Things You Might Not Know About the Tea Bag

Drawstring Tea Filters (ETS Image)
Drawstring Tea Filters (ETS Image)

Like it or not, the tea bag is probably not going anywhere. Common wisdom suggests that it was invented just over a century ago and that it has undergone many changes since then. You can still get dubious tea in a standard issue tea bag, if you choose to do so. Or you can upgrade to high quality loose leaf tea in various “gourmet” tea bags that allow the leaves more room to steep.

Here are a few things you may or may not have known about tea bags:

Origin I
It’s often said that the tea bag was “invented” more or less by accident by a New York tea merchant named Thomas Sullivan who offered samples of his tea in silk bags. Which the recipients unwittingly steeped in hot water. It seemed more like myth than truth to me, and so I attempted to sort it out in an article I wrote here a few years ago.

Origin II
In The Century Cook Book, by Mary Ronald, the author suggests that when making a large quantity of tea “it is well to put the tea into a swiss muslin bag, using enough to make a very strong infusion.” Which sounds a lot like a tea bag, if you ask me. In the next paragraph the author goes on to describe silver balls that sound a lot like the tea infusers we use nowadays. Which is noteworthy since the book was published in 1895, about a decade before the tea bag was supposedly invented.

Origin III
Going back more than another decade, to 1883, an article in The Coffee Public-House News and Temperance Hotel Journal suggests using “a muslin or other bag” to make larger quantities of tea at one time.

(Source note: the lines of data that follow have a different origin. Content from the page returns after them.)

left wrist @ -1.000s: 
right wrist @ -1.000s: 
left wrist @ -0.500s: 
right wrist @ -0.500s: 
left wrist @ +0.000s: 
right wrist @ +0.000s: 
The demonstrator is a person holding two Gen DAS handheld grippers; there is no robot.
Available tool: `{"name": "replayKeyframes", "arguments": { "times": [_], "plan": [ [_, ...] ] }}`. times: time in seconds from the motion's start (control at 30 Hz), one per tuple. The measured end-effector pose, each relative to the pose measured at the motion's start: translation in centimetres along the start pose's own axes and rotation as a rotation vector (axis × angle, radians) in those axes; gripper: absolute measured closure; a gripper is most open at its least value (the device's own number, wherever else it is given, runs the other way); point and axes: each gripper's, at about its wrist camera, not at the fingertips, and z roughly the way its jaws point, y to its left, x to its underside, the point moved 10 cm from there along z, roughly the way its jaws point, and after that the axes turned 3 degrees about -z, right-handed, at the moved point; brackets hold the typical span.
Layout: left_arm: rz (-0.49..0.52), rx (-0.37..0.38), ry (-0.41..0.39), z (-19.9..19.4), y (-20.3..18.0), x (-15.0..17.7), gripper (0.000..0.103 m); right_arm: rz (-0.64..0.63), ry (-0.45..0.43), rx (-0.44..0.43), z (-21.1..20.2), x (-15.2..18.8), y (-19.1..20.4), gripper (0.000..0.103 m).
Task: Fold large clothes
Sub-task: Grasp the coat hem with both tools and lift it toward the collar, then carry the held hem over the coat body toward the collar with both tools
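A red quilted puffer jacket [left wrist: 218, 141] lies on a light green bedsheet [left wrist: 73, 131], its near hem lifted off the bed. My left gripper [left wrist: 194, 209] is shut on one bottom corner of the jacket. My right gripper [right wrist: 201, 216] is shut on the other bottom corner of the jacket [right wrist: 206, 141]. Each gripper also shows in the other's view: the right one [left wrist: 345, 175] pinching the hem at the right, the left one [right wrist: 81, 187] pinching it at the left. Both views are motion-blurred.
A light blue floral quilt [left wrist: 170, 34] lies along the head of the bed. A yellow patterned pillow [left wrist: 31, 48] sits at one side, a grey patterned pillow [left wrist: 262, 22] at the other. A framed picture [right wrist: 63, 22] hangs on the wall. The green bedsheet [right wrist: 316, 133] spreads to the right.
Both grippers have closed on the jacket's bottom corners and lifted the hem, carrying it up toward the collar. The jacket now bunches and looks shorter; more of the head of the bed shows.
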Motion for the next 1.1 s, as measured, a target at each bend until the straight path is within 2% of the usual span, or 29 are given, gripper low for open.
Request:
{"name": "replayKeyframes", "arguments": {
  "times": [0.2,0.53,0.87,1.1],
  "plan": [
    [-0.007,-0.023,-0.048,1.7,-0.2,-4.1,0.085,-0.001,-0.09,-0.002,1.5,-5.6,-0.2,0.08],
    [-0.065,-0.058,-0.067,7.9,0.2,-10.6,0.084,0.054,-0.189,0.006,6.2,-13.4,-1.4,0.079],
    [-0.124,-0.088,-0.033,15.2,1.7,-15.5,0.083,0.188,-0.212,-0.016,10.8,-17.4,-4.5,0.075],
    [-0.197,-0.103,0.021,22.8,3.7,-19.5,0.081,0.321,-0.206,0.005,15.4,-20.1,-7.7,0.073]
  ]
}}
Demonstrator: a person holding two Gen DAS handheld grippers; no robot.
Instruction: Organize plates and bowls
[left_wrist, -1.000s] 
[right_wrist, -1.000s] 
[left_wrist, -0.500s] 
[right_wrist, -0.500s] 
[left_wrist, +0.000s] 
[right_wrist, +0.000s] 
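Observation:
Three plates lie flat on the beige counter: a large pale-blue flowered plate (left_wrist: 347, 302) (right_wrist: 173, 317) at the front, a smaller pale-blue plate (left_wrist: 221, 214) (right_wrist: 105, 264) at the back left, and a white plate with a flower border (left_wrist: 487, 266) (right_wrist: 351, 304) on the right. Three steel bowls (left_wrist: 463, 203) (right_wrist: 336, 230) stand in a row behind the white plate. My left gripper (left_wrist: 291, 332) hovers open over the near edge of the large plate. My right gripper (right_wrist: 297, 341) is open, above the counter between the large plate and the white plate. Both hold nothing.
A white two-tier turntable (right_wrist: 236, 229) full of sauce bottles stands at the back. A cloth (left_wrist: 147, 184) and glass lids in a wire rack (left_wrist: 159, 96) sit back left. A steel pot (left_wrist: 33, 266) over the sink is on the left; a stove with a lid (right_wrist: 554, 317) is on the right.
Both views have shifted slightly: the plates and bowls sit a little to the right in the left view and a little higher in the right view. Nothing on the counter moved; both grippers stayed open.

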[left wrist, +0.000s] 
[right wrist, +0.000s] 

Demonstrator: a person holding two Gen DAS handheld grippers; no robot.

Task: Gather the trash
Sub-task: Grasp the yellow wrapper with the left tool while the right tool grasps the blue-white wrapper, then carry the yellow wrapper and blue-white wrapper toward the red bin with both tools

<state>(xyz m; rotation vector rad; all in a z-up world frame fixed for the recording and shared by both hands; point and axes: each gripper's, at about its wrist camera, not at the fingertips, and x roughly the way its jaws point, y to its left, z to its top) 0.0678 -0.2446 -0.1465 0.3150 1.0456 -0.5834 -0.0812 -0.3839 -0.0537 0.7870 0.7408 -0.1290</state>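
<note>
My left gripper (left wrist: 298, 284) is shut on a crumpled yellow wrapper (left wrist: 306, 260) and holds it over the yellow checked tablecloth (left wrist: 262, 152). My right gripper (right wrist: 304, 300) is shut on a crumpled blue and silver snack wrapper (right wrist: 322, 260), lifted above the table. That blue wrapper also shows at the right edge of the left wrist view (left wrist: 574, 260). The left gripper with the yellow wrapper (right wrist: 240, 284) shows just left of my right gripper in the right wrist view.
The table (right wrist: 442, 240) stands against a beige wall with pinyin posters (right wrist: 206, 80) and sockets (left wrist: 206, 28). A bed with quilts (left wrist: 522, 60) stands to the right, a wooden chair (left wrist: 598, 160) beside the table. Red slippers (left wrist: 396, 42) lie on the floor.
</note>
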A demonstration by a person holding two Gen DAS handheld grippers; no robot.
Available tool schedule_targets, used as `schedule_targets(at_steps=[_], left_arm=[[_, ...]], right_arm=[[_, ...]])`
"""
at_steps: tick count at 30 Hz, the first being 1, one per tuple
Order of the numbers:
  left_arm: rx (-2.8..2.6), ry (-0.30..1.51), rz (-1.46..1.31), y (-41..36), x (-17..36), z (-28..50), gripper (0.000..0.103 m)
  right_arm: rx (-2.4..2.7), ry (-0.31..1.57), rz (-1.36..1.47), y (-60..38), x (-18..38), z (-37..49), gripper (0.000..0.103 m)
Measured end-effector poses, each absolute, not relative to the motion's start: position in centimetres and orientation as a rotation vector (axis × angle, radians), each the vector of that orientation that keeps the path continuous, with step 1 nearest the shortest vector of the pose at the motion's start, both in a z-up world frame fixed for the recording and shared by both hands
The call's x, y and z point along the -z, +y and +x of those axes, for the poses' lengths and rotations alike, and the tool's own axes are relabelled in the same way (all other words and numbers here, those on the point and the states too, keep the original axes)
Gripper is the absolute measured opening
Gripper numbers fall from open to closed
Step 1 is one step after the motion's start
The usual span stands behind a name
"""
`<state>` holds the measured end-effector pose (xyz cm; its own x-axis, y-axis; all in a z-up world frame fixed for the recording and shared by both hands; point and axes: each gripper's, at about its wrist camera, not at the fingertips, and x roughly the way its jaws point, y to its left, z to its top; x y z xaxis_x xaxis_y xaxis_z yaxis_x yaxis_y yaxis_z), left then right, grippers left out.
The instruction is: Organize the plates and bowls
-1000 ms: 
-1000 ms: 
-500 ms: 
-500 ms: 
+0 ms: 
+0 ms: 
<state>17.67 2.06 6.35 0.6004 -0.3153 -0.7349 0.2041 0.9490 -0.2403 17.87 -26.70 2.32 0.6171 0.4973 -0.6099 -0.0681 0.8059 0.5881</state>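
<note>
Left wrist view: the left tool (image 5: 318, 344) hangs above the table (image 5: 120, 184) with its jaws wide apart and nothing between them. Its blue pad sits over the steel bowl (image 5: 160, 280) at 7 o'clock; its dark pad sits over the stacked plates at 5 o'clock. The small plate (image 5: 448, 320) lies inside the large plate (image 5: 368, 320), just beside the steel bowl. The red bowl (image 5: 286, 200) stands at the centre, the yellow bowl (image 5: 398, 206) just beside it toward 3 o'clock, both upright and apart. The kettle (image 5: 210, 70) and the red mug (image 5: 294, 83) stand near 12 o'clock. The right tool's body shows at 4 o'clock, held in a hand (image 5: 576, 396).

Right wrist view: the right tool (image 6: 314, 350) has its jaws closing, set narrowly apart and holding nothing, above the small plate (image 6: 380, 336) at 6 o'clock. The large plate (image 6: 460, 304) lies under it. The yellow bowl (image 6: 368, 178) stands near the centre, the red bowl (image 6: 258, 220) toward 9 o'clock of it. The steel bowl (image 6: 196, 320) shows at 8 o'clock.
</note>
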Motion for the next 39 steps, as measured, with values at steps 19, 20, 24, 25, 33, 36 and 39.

Which also sounds a lot like a tea bag.

Mess Prevention
One of the long standing problems with tea bags is that they tend to be messy. A lot of time and energy has gone into getting around this and I’ve written about a number of these gadgets. Here’s a rather intricate solution from 1959 that was known as a Self-Squeezing Tea or Coffee Bag.

Popularity
According to the Tea Association of the USA, as of 2012, over 65 percent of the tea brewed in the United States was prepared using tea bags. Which is a drop in the tea bucket next to the UK. There, as most accounts seem to agree, more than 90 percent of tea is made using tea bags.

Know When to Fold ‘Em
Last of all, let us make note of the fact that tea bag folding is a thing you can do. A thing that’s not completely unlike origami. Find out more at one of the many web sites devoted to this art.

See more of William I. Lengeman’s articles here.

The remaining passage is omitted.